#### GOAL OF THE EXERCISE
Copy all lines of the listing that include the string "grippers".

#### DATA PROVIDED
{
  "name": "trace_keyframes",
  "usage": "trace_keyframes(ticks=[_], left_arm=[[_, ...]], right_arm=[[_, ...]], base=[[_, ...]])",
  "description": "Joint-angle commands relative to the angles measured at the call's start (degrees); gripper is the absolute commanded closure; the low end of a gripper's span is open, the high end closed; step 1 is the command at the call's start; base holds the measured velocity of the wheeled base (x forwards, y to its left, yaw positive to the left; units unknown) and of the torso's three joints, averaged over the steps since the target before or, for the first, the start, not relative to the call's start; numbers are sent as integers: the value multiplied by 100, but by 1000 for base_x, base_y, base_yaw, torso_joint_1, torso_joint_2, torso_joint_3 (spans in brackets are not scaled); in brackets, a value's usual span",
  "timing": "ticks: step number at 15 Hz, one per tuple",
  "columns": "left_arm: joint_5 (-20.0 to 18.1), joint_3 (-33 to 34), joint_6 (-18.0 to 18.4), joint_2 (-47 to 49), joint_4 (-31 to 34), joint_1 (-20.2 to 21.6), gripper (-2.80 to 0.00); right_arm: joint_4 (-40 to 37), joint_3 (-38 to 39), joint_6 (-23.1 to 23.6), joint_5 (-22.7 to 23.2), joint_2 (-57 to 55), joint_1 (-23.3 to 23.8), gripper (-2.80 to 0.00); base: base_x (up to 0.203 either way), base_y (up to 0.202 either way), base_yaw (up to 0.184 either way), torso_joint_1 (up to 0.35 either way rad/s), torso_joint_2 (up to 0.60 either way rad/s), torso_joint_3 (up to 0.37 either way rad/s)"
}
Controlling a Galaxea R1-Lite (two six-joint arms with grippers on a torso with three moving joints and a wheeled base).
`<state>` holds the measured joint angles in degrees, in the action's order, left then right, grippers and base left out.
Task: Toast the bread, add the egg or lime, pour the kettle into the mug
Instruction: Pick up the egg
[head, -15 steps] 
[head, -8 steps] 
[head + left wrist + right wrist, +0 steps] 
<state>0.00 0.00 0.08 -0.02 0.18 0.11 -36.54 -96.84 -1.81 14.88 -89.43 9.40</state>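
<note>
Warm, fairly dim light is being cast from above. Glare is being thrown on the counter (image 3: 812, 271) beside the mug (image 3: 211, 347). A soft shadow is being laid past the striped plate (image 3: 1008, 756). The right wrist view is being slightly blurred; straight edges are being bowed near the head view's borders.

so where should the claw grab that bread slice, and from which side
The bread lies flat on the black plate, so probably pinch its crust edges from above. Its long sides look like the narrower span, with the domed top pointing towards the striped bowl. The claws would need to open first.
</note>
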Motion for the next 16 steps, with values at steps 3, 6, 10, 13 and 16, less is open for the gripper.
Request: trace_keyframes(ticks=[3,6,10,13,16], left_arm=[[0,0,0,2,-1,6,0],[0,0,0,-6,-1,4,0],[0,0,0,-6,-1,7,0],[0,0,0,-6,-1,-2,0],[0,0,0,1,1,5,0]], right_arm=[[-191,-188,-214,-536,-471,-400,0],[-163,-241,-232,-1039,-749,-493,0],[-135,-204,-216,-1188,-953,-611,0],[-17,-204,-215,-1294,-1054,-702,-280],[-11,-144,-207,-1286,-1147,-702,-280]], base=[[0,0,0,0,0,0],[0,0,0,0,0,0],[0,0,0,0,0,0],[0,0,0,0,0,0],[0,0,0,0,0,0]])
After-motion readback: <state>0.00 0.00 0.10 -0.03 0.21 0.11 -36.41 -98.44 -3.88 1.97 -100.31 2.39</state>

#### ANSWER
Controlling a Galaxea R1-Lite (two six-joint arms with grippers on a torso with three moving joints and a wheeled base).
`<state>` holds the measured joint angles in degrees, in the action's order, left then right, grippers and base left out.

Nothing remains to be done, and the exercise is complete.